Posted on:2006-07-30Degree:MasterType:Thesis
Country:ChinaCandidate:X Q MaoFull Text:PDF
GTID:2155360155950465Subject:English Language and Literature
Abstract/Summary:PDF Full Text Request
This paper is a discussion on different themes of David Herbert Lawrence's poems in his different periods with an introduction at the beginning and a conclusion at the end. The themes of Lawrence's poems are generally divided into three stages by his different views on life, religion, love, nature, and death.

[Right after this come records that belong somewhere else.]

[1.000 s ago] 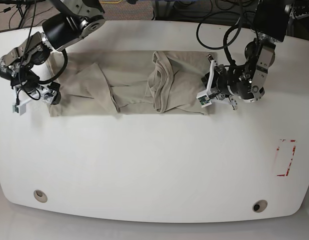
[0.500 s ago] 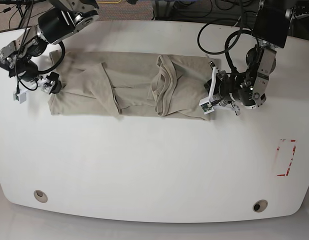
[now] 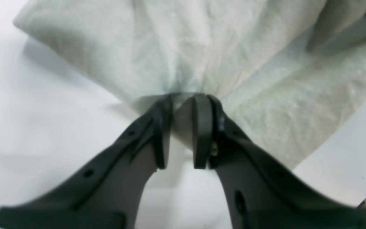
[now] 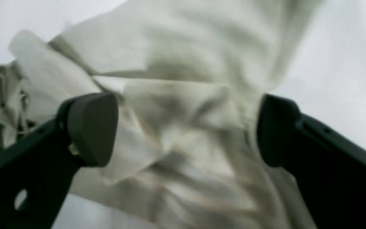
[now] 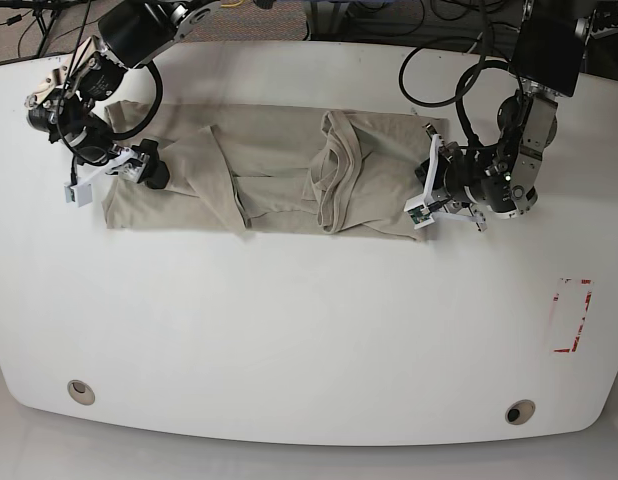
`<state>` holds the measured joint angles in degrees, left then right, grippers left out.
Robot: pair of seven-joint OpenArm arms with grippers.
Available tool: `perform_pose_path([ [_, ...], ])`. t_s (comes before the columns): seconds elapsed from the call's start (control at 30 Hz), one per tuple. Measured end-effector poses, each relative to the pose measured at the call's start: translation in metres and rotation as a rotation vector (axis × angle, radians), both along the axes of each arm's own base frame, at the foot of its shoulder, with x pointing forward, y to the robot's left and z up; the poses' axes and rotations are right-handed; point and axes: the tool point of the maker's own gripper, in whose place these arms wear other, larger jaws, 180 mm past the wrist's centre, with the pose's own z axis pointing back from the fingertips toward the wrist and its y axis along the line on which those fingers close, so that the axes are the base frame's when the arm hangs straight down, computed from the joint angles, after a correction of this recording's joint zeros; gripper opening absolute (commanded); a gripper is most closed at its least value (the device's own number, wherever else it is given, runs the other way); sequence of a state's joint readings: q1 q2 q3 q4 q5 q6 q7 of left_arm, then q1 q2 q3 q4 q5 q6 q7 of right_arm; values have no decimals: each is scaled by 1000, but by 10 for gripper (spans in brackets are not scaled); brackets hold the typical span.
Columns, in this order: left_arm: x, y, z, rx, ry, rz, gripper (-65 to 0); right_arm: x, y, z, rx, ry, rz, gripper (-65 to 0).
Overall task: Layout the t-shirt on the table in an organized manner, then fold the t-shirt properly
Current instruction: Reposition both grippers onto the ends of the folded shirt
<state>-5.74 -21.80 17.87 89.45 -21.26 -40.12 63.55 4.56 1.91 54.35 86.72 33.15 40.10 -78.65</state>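
Left gripper (image 3: 181,133) was clamped on an edge fold of the t-shirt (image 5: 279,170) at right of the base view; your right gripper (image 4: 187,127) stood wide apart over the cloth at upper left, gripping nothing. T-shirt lay as a folded band across the upper table (image 5: 309,330). In my judgement, you should close the right jaws on the hem, then draw both ends level and taut before folding

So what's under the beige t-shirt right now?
Only the white table shows around the beige t-shirt; the cloth hides whatever lies beneath. Its right edge is pinched in the left gripper.
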Motion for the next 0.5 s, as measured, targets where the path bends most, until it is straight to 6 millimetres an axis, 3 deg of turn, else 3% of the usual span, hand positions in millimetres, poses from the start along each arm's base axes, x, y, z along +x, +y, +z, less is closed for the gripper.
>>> perform_pose_path([
  [0.13,0,0,0,0,0,0,-549,6,18,-1,14,-10,46,-3],
  [0.23,0,0,0,0,0,0,-549,9,27,-1,31,-21,55,-87],
  [0.5,0,0,0,0,1,0,-549,7,38,-7,47,-6,64,-496],
])
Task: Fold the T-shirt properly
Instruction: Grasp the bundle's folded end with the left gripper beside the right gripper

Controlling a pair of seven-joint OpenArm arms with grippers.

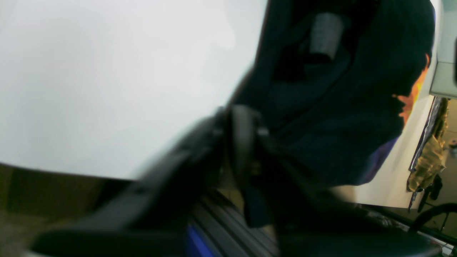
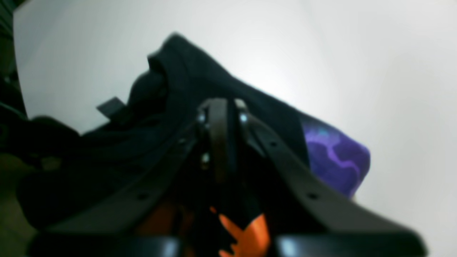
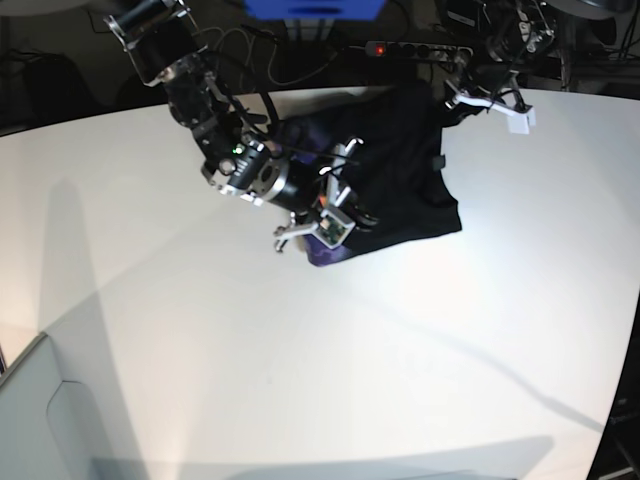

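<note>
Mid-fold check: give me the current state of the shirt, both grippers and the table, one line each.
T-shirt: bunched on the table's far side, black side mostly up, purple and orange print peeking out at an edge.
Left gripper: at the shirt's far corner; grip unclear.
Right gripper: jaws nearly together, over the shirt's near edge; grip unclear.
Table: white, shirt lying on it.

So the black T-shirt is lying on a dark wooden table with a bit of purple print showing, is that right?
Not quite. The table is white, not dark wood, as the base view shows. The black T-shirt does lie on it, with purple print showing at its near edge.
</note>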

The introduction talks about Lawrence's life experiences and gives a survey of his development of his poetic creation. The three chapters deal respectively with his different subjects in his poetry. According to his personal experiences, Lawrence in his early period basically describes his beloved mother and his women with a bioautographic colour. The reader may feel Lawrence's conflict of love through the poems which he wrote at that time. In Lawrence's middle stage, he gradually puts his eyes from love to nature, a divine non-human world. The poems at that time offer vivid and poigant description of the natural world. Lawrence explores the essence of natural creatures and transmutes energy of animals and plants into poetic feeling. That is his way of apprehending the world, the nature. As for his political view, he hates the rotten upper class and has sympathy for the lower class. This kind of feeling also reflects in his poems at that time. At the end of Lawrence's life, his poems are about the problem of death, and life after death. Lawrence expresses his calm, majestic vision of God and Death. Images of darkness and oblivion and the silence of waters convey the theme in his last period. The conclusion asserts that it is in his poetry that Lawrence realizes his wish to be "the whole man"and in so doing successfully transcends his own limitation.